## PROBLEM TO WORK ON:
Retyping the data exactly is the task. Include every line.

*** Opening of INPUT DATA ***

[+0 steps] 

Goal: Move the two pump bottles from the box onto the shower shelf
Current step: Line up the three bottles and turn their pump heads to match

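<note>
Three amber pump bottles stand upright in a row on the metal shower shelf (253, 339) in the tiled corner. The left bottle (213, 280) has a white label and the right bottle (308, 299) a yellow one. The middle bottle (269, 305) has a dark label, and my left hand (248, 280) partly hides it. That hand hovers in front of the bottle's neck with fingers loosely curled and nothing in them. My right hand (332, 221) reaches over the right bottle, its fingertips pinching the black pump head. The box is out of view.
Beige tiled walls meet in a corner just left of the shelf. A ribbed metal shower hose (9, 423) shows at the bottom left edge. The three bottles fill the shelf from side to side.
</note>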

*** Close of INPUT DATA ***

## RESULT FOR THIS EXERCISE:
[+0 steps] 

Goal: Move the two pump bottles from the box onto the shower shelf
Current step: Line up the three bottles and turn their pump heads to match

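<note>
Three amber pump bottles stand upright in a row on the metal shower shelf (253, 339) in the tiled corner. The left bottle (213, 280) has a white label and the right bottle (308, 299) a yellow one. The middle bottle (269, 305) has a dark label, and my left hand (248, 280) partly hides it. That hand hovers in front of the bottle's neck with fingers loosely curled and nothing in them. My right hand (332, 221) reaches over the right bottle, its fingertips pinching the black pump head. The box is out of view.
Beige tiled walls meet in a corner just left of the shelf. A ribbed metal shower hose (9, 423) shows at the bottom left edge. The three bottles fill the shelf from side to side.
</note>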

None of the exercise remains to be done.